The other benefits of this set up are reducing the concurrency when SNS is bursty. less risk of throttling and message loss.

3. What are the benefits of the event stream?
A stream is a different type of event source. I will take Kinesis for example for the following. Capacity wise, comparing to queue, stream usually can handle a much larger throughput more efficiently.

You can push records to a stream very similar to the queue. Records will be saved in a timed order.
The major difference between stream and queue lies in the consuming and processing records. Once a record is processed, instead of deleting the record, consumer moves its checkpoint timestamp forward.

Kinesis + Lambda

As a result, Stream can handle more than one consumers at the same time concurrently. (e.g. Kinesis can take up to 5 concurrent consumers.)
We can also replay events from a given time point or reprocess the whole stream if needed. Such feature is especially useful in disaster recovery or debugging (rerun) issues.
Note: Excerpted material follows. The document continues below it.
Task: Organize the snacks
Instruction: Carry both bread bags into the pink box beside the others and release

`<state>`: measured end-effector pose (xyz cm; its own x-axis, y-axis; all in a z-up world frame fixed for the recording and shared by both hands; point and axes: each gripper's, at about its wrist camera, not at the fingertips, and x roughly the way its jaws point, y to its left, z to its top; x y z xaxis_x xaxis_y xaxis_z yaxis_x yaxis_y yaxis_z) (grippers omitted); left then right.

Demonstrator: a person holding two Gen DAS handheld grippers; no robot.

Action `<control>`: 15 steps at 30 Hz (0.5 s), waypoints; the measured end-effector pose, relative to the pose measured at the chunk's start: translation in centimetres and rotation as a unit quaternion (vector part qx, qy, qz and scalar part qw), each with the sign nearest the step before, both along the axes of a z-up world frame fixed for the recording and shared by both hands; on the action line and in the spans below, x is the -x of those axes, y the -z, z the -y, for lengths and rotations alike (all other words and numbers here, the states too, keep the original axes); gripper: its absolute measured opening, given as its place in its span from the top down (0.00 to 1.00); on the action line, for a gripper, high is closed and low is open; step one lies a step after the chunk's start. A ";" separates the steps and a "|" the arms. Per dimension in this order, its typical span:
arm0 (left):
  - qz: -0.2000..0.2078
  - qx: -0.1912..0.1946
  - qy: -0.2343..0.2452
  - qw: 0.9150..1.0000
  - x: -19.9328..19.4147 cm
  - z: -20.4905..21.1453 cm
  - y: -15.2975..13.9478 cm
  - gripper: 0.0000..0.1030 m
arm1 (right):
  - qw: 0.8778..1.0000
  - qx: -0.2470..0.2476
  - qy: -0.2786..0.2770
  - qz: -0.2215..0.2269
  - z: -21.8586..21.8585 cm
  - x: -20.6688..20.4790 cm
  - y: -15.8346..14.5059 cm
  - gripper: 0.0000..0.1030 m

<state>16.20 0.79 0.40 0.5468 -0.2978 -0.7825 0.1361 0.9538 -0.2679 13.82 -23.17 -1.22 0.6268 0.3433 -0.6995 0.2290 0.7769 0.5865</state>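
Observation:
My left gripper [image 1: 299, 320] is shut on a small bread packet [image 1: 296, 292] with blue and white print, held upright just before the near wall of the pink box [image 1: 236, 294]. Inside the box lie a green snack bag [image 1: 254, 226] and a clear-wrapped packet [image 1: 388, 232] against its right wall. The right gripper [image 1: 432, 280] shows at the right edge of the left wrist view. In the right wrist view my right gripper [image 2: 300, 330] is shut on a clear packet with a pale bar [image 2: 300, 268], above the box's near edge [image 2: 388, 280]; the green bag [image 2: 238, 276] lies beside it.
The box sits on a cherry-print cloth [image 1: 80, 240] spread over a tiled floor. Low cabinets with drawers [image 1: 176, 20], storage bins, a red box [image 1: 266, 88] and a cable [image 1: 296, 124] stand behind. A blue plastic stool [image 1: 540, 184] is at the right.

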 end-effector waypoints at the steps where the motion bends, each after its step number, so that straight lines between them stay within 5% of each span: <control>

The stream is powerful. When using the stream as the event source for lambda. We need to watch out for stream characters. Oftenly, It will come down to how you handling faults in your solution. When the error happens in record processing, lambda will keep retrying, until times out. This means checkpoint would not be able to move forward along the timeline, causing delay or blocking.

The other aspect of using stream, is, consumer processes records in batches. If one record within the batch errored out could cause the whole batch of records being reprocessed. How do you handle redundant events, or do you need events to be processed exactly once are key considerations before you start adopting stream mechanism.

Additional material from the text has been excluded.